Chrisi and I rode up Highway 13 about thirty minutes north to a bumpy little dirt road that the guide books promised would take us to the Tham Sang Triangle, a group of limestone caves that sounded interesting. The countryside along the way was truly beautiful and only made more enjoyable on the bike with the wind our hair. As soon as you leave town, you start to feel what Laos is really like. The homes on the side of the road, mostly very modest hand built bungalows. People going about their daily chores, whether domestic, agricultural, or marketing goods (not much else) in their characteristically Laotian leisurely way. It occurred to me that this is it. This is the most major highway in Laos and this is the extent of hustle and bustle throughout most of the country. It really underscored for me what normal life is like here. Not just in the deep South. Not just in the far rural areas.. but in most of the country. I began to really feel what it was like to be Lao. Their lives are so easy to watch. So much of it is played out in public spaces. Some homes don't even have walls, just a roof.

As I rode down the bumpy rocky path, quite a feat I must say, considering my lack of experience, we exited Real Laos and re-entered Tourist Laos. I heard someone say once that, while in Southeast Asia, he felt like he wore a suit with wads of money hanging off, and people would come by and pick bills off one by one.. plink! plink! plink! As we rode up, we saw a sign indicating that motorbike parking was 5000 Kip ($.50) .. plink! Then we walked over the bamboo bridge to a little desk at the end with a woman collecting the bridge crossing fee, 5000 Kip each.... plink! plink! We walked up to the first cave and were met by a little old man from the town wearing an old khaki army shirt. He led us around several caves, rented us some head lamps (plink!) and led us deep into the caves, into spaces I would never have ventured without him.
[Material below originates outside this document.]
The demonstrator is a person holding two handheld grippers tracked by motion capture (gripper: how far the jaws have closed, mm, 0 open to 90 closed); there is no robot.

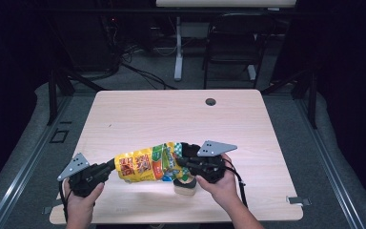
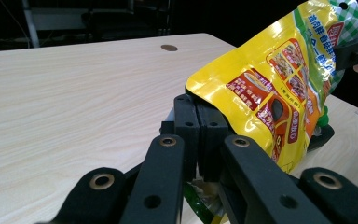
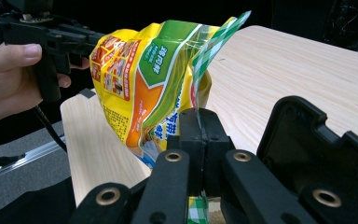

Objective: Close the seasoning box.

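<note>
A yellow snack bag (image 1: 140, 164) with red, orange and green print hangs stretched between my two grippers, just above the front of the wooden table (image 1: 171, 114). My left gripper (image 1: 112, 166) is shut on the bag's left end; in the left gripper view its jaws (image 2: 198, 116) pinch the yellow edge of the bag (image 2: 270, 88). My right gripper (image 1: 181, 162) is shut on the green-checked right end. In the right gripper view its jaws (image 3: 200, 126) clamp that seam of the bag (image 3: 140, 79), with the left gripper (image 3: 51, 37) and its hand behind.
A small beige and black object (image 1: 186, 187) lies on the table under my right hand, close to the front edge. A round cable hole (image 1: 210, 101) sits near the table's far edge. A dark chair (image 1: 233, 43) and a white table leg (image 1: 178, 47) stand beyond.
</note>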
I couldn't help imagining what it must have been like thirty years ago when people that looked like me were creating havoc in this area.. and that he was surely around for that. I wondered if these caves were used strategically during that time. His English wasn't really good enough to ask him that. But his singing voice was lovely. After some encouragement from us, he sang Lao songs while we sat as his audience. Quite beautiful and haunting in such a dark place with such great acoustics.

After the tour, as we expected, he asked for a less than modest tour fee. He should have told us the fee beforehand, and we should have asked. PLINK! On the ride home, our bike suffered a flat tire on the highway just as it was getting dark and we were still ten minutes or so from town. Uh oh. We plip-plopped on the bike for a few minutes down the highway until I found a home that doubled as a motorbike fix it shop. They were closed, however. Knowing that there is little division between home and business life, we sheepishly knocked and asked if they could help, which they did without even blinking. It was Lao friendliness that got us home that night.

This plink is on me... I tipped them 50%.